TimescaleDB 2.5 is available immediately for Timescale Cloud and self-managed deployments, and will be available in the coming weeks on Managed Service for TimescaleDB.

If you’re new to TimescaleDB, create a free account to get started with a fully-managed TimescaleDB instance (with a free 30-day trial, no credit-card required 🔥).

You can also visit our GitHub to learn more (and, as always, ⭐️ are appreciated!), or join our Slack community to share your results, ask questions, get advice, and connect with 7K+ other TimescaleDB enthusiasts. And, if you are interested in getting a lot more involved, we are hiring worldwide!

Interested in learning more about this new functionality? Read on for a refresher on multi-node TimescaleDB and continuous aggregates, and how we built support for continuous aggregates on distributed hypertables.

Shoutout to all the engineers who worked on features in TimescaleDB 2.5: Markos Fountoulakis, Mats Kindahl, Aleksander Alekseev, Alexsander Kuzmenkov, Sven Klemm, Gayathri Ayyappan, Erik Nordström, Fabrizio Mello, Dmitry Simonenko, Nikhil Sontakke, Duncan Moore, and the entire team of reviewers and testers!

We’d also like to give a special shoutout to all community members who’ve asked for improvements to multi-node TimescaleDB, time_bucket_ng, and PostgreSQL 14 support, all of which informed our choice of functionality introduced today.

A refresher on multi-node TimescaleDB

Multi-node TimescaleDB enables users to run petabyte-scale workloads across multiple physical TimescaleDB instances, allowing users to scale beyond the limits of a single TimescaleDB (or PostgreSQL) instance. To do this, we introduced the concept of a distributed hypertable.

A regular hypertable, one of TimescaleDB’s original innovations, is a virtual table in TimescaleDB that automatically partitions data into many sub-tables (“chunks”) on a single machine, continuously creating new ones as necessary, where each chunk includes data belonging to a specific range of timestamps. Yet, it provides the illusion of a single continuous table across all time (the “hypertable”).

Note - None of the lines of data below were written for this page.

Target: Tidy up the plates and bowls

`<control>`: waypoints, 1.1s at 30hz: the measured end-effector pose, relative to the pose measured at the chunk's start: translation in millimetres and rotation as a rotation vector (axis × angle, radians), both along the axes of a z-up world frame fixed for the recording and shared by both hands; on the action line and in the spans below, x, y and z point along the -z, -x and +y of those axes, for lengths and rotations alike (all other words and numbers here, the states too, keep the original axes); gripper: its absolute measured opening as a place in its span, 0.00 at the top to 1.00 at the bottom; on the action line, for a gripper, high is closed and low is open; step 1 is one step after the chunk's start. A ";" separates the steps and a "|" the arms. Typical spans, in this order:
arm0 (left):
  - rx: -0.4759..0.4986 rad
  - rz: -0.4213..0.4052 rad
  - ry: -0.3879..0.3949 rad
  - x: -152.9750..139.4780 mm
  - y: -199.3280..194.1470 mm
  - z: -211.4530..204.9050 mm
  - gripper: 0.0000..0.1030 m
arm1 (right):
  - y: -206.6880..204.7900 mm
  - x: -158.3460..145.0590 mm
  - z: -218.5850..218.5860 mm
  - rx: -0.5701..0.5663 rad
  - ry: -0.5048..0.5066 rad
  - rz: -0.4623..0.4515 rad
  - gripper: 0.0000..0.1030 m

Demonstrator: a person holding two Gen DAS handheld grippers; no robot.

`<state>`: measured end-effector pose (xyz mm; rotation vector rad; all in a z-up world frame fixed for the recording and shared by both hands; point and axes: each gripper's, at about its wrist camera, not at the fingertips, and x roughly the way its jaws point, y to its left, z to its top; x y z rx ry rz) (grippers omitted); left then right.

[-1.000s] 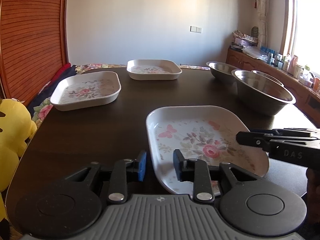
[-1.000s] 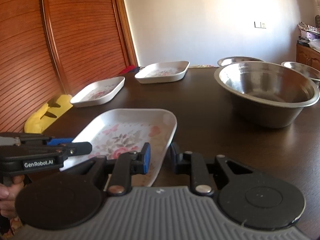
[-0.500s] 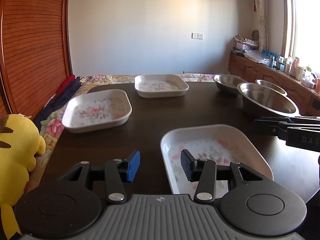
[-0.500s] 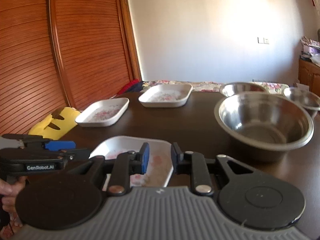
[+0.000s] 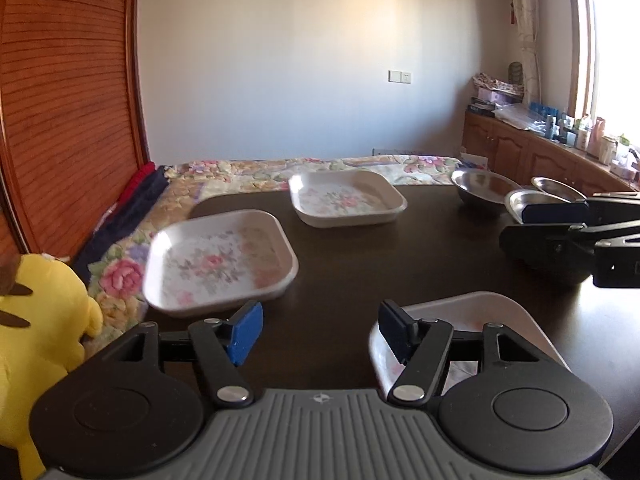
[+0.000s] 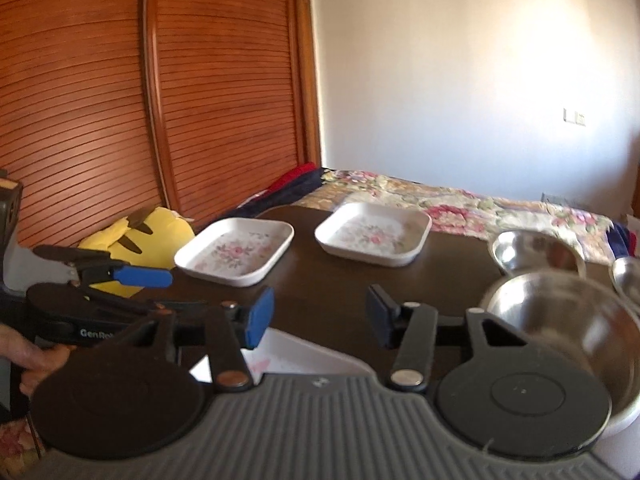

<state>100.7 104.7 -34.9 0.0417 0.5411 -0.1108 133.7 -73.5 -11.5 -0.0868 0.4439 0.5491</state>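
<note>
**Both my tongs open above the near plate**

The near plate [image 5: 480, 304] lies flat at the near edge of the tabletop [image 5: 360, 248], a white rounded-square dish with a pink floral print. Most of it is hidden under my tools, so I cannot tell its long axis.

My left gripper [image 5: 320, 330] hangs over its left rim. Its jaws have just been opening, with nothing pressed between the pads. My right gripper [image 6: 320, 320] has also just been opening and holds nothing. The same plate [image 6: 304, 356] shows below it.

Two more floral plates sit flat, well apart. One [image 5: 220, 260] is by the tabletop's left edge, its sides turned slightly askew to that edge. The other [image 5: 346, 200] is near the far edge, its long side running along that edge.

Three steel bowls cluster toward the right edge. The large bowl [image 6: 560, 320] is nearest and the small bowl [image 6: 536, 252] sits behind it. The third bowl [image 6: 628, 276] is only partly in view.

A yellow plush toy [image 5: 36, 320] sits off the left edge.
</note>
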 end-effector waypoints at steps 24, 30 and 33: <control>-0.083 0.024 -0.006 -3.5 -58.6 89.2 0.34 | -73.7 -10.0 86.8 -0.121 0.060 0.125 0.49; -0.089 0.037 -0.001 1.9 -70.9 101.9 0.34 | -88.5 -4.2 100.9 -0.124 0.066 0.160 0.49; -0.091 0.046 0.005 5.4 -78.6 108.3 0.34 | -100.9 2.5 108.3 -0.117 0.061 0.196 0.49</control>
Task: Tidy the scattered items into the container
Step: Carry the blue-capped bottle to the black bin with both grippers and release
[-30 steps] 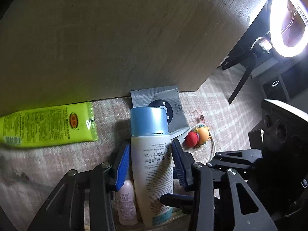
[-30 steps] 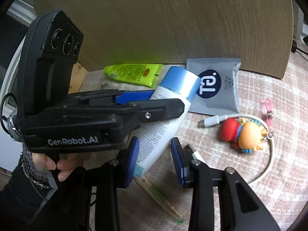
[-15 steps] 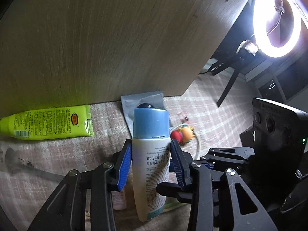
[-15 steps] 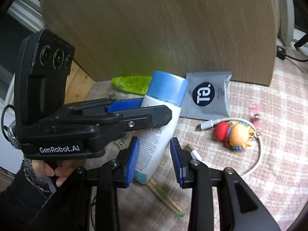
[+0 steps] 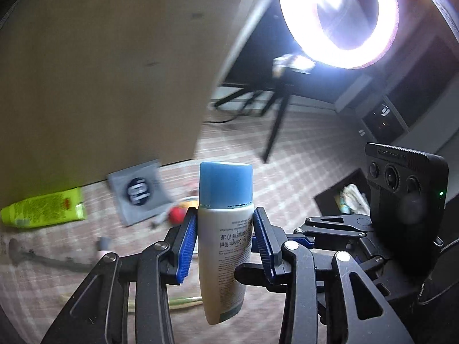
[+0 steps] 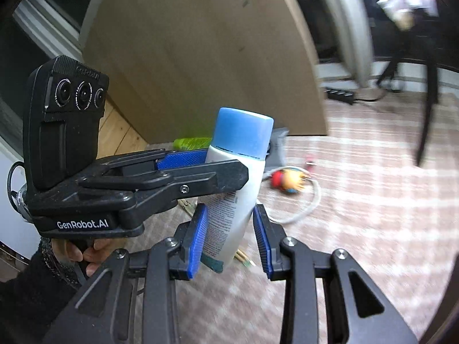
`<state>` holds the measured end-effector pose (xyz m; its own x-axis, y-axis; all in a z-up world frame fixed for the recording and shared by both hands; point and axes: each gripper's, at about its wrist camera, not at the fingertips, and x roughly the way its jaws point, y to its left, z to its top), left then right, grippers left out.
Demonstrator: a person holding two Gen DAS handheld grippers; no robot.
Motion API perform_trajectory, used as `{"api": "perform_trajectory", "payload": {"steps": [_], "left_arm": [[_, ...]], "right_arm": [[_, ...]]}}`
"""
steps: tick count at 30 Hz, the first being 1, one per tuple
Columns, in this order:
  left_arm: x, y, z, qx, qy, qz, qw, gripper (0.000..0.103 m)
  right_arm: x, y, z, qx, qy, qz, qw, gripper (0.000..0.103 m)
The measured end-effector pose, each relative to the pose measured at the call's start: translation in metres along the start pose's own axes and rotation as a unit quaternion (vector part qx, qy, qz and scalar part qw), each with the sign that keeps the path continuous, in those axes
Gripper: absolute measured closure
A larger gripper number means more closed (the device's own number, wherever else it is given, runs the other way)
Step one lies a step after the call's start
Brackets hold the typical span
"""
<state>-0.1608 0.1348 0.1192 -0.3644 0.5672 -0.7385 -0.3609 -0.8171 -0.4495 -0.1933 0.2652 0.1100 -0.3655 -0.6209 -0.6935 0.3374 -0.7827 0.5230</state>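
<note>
Big light-brown wooden panel point(image 5: 100, 86) stands upright at the back of the tabletop and fills most of the left wrist view. The whole surface is covered by a pink-and-beige checked cloth point(image 5: 309, 154). Up top there's a glowing white ring light point(image 5: 295, 28), super blown out, sitting on a black tripod point(image 5: 275, 126) whose legs come down onto the cloth just beside the panel's edge. The right wrist view also catches a black power strip point(image 6: 340, 95) near the panel's far edge, plus pale wooden planks point(image 6: 114, 132) on the left. The rest is too blurry to call.
</note>
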Motion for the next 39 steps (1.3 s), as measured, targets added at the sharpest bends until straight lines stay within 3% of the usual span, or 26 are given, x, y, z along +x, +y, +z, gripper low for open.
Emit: {"api": "perform_trajectory", "payload": {"steps": [11, 21, 23, 24, 25, 27, 31, 39], "left_arm": [[0.036, -0.152, 0.006, 0.104, 0.023, -0.079, 0.9912, 0.066], [0.091, -0.315, -0.008, 0.209, 0.068, -0.126, 0.9672, 0.066], [0.099, -0.336, -0.007, 0.223, 0.067, -0.099, 0.9674, 0.064], [0.101, -0.343, -0.005, 0.228, 0.060, -0.088, 0.9678, 0.063], [0.100, -0.347, -0.005, 0.229, 0.056, -0.088, 0.9679, 0.063], [0.095, -0.347, -0.005, 0.225, 0.049, -0.093, 0.9687, 0.063], [0.084, -0.336, -0.007, 0.226, 0.042, -0.087, 0.9694, 0.063], [0.061, -0.285, -0.017, 0.199, 0.038, -0.071, 0.9768, 0.063]], "right_arm": [[-0.157, -0.061, -0.071, 0.069, -0.086, -0.083, 0.991, 0.071], [-0.283, -0.119, -0.153, 0.155, -0.156, -0.174, 0.960, 0.070], [-0.306, -0.130, -0.167, 0.179, -0.170, -0.216, 0.945, 0.060], [-0.319, -0.136, -0.173, 0.192, -0.178, -0.231, 0.937, 0.045], [-0.328, -0.137, -0.178, 0.201, -0.189, -0.242, 0.930, 0.035], [-0.347, -0.145, -0.190, 0.216, -0.208, -0.259, 0.918, 0.034], [-0.349, -0.153, -0.198, 0.230, -0.213, -0.275, 0.909, 0.034], [-0.323, -0.136, -0.187, 0.180, -0.187, -0.289, 0.921, 0.033]]}}
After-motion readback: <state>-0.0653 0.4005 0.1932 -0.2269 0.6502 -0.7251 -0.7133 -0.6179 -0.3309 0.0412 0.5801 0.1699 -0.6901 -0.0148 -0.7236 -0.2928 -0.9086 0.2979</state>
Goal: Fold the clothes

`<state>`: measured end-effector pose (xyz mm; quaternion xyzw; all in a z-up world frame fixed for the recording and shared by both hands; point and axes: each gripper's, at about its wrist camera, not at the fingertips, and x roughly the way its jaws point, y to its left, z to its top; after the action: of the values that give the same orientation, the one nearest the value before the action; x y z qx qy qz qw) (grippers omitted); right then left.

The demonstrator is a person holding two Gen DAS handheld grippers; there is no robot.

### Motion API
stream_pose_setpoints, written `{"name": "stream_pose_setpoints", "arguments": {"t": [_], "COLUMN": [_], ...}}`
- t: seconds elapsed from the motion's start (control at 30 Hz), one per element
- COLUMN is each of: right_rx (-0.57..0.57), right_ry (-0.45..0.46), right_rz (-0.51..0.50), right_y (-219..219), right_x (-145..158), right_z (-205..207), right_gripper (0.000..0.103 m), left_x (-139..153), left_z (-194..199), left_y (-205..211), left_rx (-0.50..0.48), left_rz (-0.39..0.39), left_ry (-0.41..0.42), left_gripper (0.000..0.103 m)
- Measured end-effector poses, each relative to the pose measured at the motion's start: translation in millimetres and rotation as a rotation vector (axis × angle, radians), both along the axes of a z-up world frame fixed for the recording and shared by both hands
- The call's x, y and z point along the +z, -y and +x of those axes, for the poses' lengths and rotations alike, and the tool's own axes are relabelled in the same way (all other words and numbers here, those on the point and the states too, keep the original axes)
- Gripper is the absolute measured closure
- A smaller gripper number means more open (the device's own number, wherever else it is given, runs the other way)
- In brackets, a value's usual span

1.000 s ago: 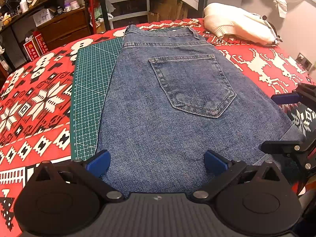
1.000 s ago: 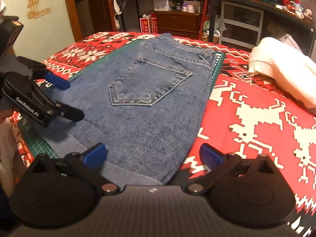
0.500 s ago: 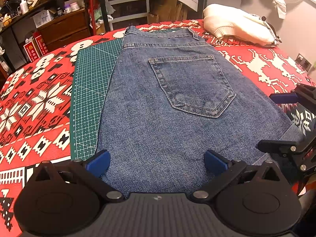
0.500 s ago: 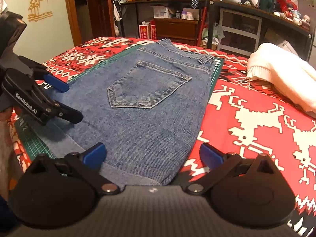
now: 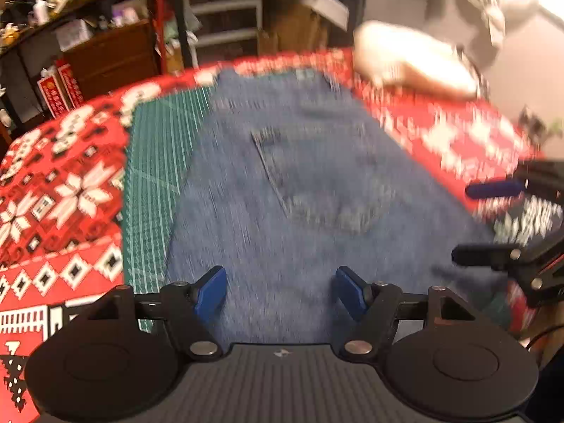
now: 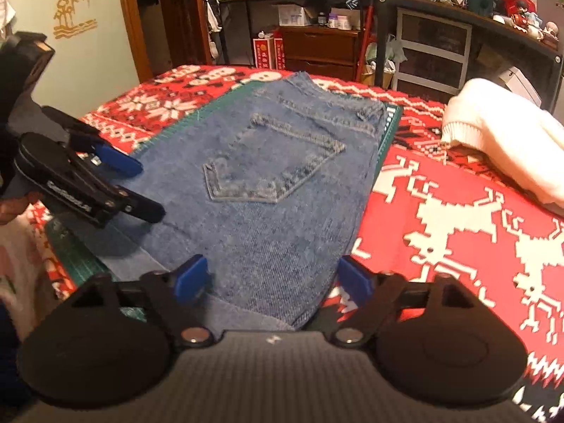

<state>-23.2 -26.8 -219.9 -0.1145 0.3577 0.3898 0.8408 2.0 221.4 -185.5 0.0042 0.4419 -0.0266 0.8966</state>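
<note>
Hovering fingers [image 5: 211, 290] spread over jeans [image 5: 299, 194]

Warm, yellowish indoor light fills both views, moderately bright and without harsh glare. The left wrist view is heavily motion-blurred: the jeans [image 5: 299, 190] ahead of the left gripper [image 5: 280, 290] smear into streaks, as does the white garment [image 5: 412, 60] beyond to its right (only the gripper itself stays sharp). The right wrist view is mostly crisp, with slight softness on the denim pocket. Ahead and to the left of the right gripper [image 6: 273, 280], a soft shadow lies under the other gripper. Fisheye distortion bends the shelves [image 6: 433, 53] at the edges.
</note>
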Motion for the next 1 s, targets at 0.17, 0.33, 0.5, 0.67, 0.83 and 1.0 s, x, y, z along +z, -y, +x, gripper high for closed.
{"name": "stream_pose_setpoints", "arguments": {"t": [0.17,0.33,0.5,0.67,0.83,1.0], "right_rx": [0.015,0.03,0.016,0.0,-0.028,-0.032], "right_ry": [0.007,0.023,-0.003,-0.037,-0.068,-0.075], "right_rz": [0.009,-0.002,0.012,-0.012,0.005,0.015], "right_y": [-5.5,-27.0,-46.9,-54.8,-34.1,-18.0], "right_x": [21.2,24.4,16.7,-0.4,-8.4,-6.4], "right_z": [10.3,26.8,44.1,54.9,54.3,45.4], "right_gripper": [0.034,0.062,0.078,0.084,0.086,0.087], "left_x": [21.1,10.0,-11.7,-18.3,-17.2,-15.2], "left_z": [11.2,41.5,57.8,49.3,35.2,20.2], "left_y": [-11.8,-23.9,-29.7,-34.7,-45.0,-57.7], "left_rx": [0.031,0.06,0.081,0.094,0.109,0.133], "left_rz": [-0.097,-0.155,-0.176,-0.155,-0.116,-0.104], "left_ry": [0.09,0.064,0.002,-0.007,-0.012,-0.028], "left_gripper": [0.05,0.083,0.092,0.092,0.095,0.095]}}
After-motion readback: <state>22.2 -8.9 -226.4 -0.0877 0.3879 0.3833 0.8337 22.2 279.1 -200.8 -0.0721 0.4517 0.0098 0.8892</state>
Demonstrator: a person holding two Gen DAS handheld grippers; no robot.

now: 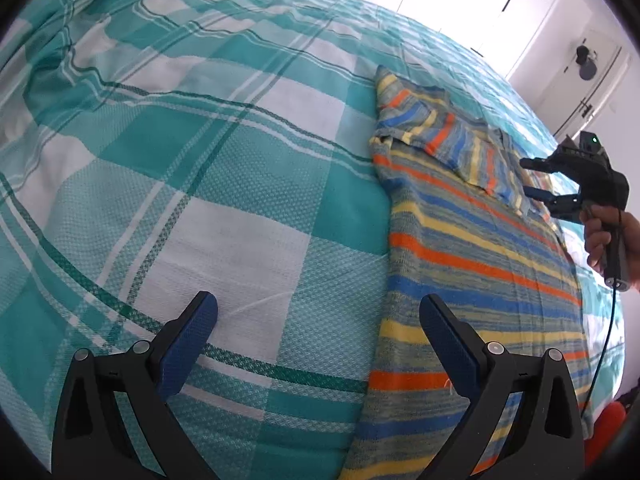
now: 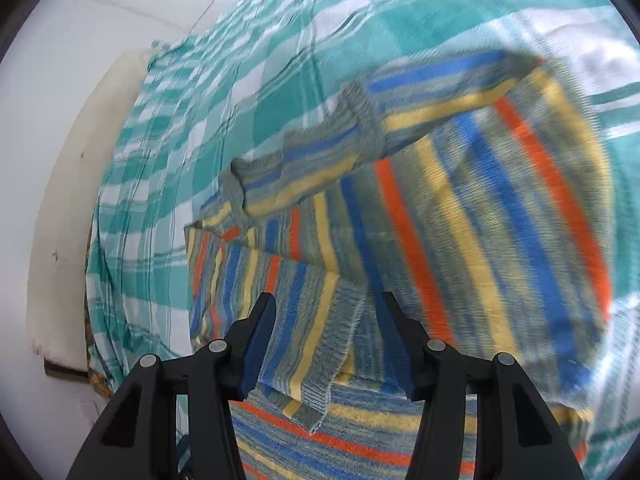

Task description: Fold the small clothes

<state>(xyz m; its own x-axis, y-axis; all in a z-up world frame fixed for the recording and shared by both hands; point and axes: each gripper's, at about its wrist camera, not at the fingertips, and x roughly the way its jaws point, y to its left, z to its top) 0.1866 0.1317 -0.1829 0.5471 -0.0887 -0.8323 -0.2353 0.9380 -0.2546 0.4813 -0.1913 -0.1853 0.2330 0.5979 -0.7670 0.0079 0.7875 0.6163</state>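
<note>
Striped sweater (image 1: 472, 264) on checked bedspread (image 1: 200, 160) — sleeve folded.

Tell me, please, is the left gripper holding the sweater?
No. The left gripper is wide open with nothing between its fingers, one over the bedspread and one over the sweater.

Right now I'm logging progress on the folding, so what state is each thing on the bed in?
Striped sweater: flat on the bed, body spread out, not yet folded up.
Near sleeve: folded in over the body, cuff between the right claw's fingers.
Far sleeve: folded across the chest.
Left claw: open, empty, over the sweater's edge.
Right claw: open around the cuff, not pinching it.
Checked bedspread: spread, slightly wrinkled.
</note>
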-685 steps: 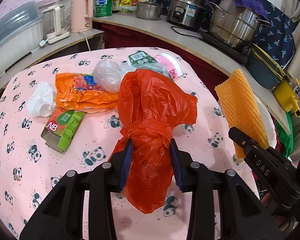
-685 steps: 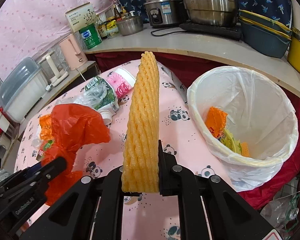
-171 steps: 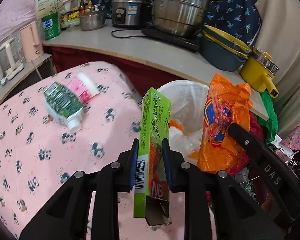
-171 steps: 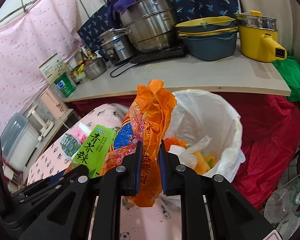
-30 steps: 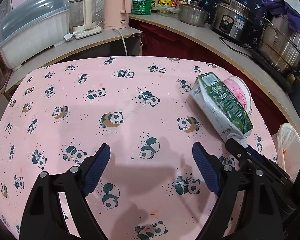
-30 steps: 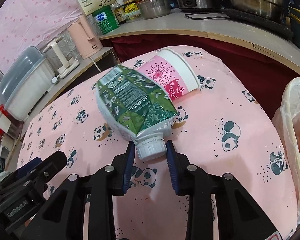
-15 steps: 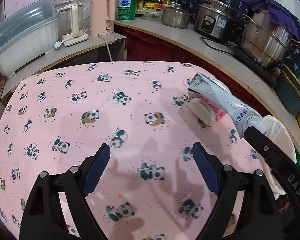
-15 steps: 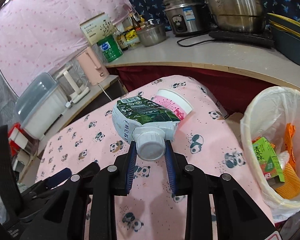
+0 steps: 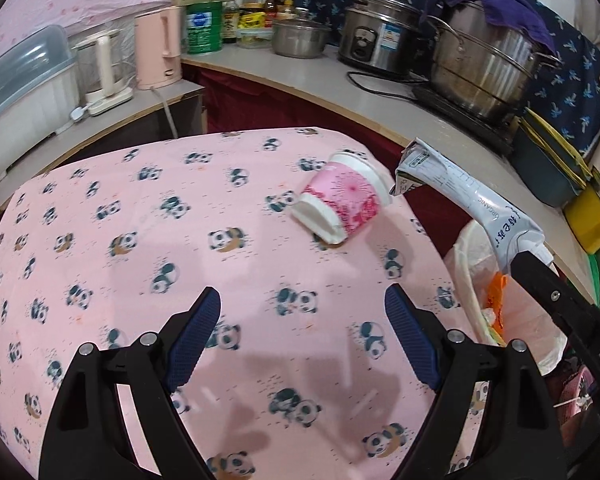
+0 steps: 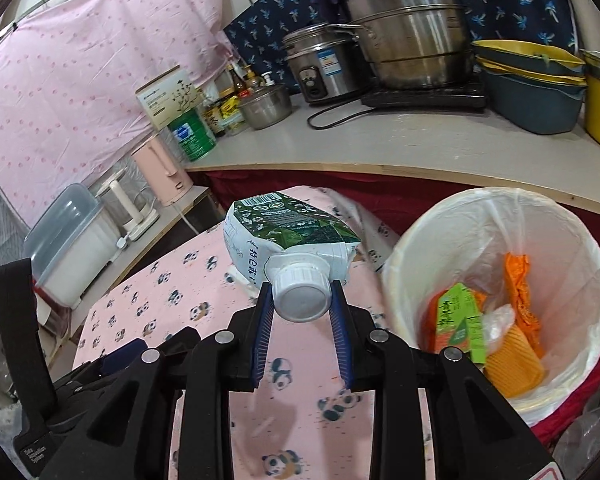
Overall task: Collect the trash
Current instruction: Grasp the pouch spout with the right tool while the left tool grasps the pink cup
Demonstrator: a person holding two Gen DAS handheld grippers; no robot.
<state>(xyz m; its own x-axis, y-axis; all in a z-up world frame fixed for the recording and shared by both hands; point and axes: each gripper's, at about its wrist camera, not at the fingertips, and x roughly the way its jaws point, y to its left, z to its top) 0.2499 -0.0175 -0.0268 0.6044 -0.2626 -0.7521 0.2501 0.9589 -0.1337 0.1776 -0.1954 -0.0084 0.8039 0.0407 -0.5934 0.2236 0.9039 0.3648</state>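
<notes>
- The crumpled green-and-white carton (image 10: 278, 236) hangs in the air, clamped at its white screw cap (image 10: 299, 294) by the right gripper (image 10: 302, 312), whose blue pads press the cap from both sides.
- In the right wrist view the carton sits at centre, above the desk's (image 10: 204, 280) far edge, with the lined trash bin (image 10: 500, 208) just beside it at 3 o'clock.
- The bin's mouth is open and unobstructed; inside lie a green box (image 10: 462, 320), orange wrappers (image 10: 518, 280) and an orange foam piece (image 10: 512, 364).
- In the left wrist view the same carton (image 9: 460, 192) shows at 2 o'clock, tilted, its cap end over the bin (image 9: 480, 280) rim.
- The left gripper (image 9: 304, 332) is spread wide and holds nothing, hovering over the pink panda cloth (image 9: 140, 240).
- A pink paper cup (image 9: 342, 204) lies on its side on the desk at 1 o'clock from the left gripper, near the desk's far right edge, apart from the carton.
- Open cloth stretches between the left gripper and the cup, with nothing in the way.
- Beyond the desk edge a dark red drape (image 10: 380, 188) hangs beneath a curved counter (image 10: 380, 144).
- The counter carries a steel pot (image 10: 416, 32), a rice cooker (image 10: 324, 60), a pink kettle (image 9: 158, 52) and a green tin (image 9: 204, 28).
</notes>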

A distributed hypertable is a hypertable that is spread across multiple machines, while still maintaining the illusion (and user-experience) of a single continuous table across all time. When using the recommended time-and-space partitioning, each chunk in a distributed hypertable is defined by both a time interval and some subset of the keys belonging to the additional partition key, and these chunks are automatically created across the distributed hypertable’s data nodes.

The multi-node TimescaleDB architecture consists of an access node (abbreviated as AN), which stores metadata for the distributed hypertable and performs query planning across the cluster, and a set of data nodes (abbreviated as DNs), which store individual (or replicated) chunks of the distributed hypertable, and execute queries against those chunks locally. TimescaleDB remains a single piece of software for operational simplicity; any database can become an access node when a user executes the add_data_node command, passing in the hostnames of other nodes.

A distributed hypertable covering one access node (AN) and three data nodes (DN1, DN2, DN3). A distributed hypertable is partitioned into chunks by both “time” and “space” dimensions, which are spread dynamically across available data nodes.

Once multi-node TimescaleDB is set up, creating a distributed hypertable is as simple as creating a regular hypertable, as also shown above:

-- Create a distributed hypertable partitioned on time and device
CREATE TABLE conditions (
   time TIMESTAMPTZ NOT NULL,
   device_id TEXT NOT NULL,
   temperature DOUBLE PRECISION NULL
);
SELECT create_distributed_hypertable('conditions', 'time', 'device_id');

Whenever data is inserted, the access node routes each data tuple to the proper chunk(s) on one or more of its data nodes (in this example, based on timestamp and device id). And as time progresses, the access node will automatically create new chunks on data nodes (corresponding to new time ranges and space partitions) as data continues to be ingested. This ensures that data is spread across the data nodes evenly.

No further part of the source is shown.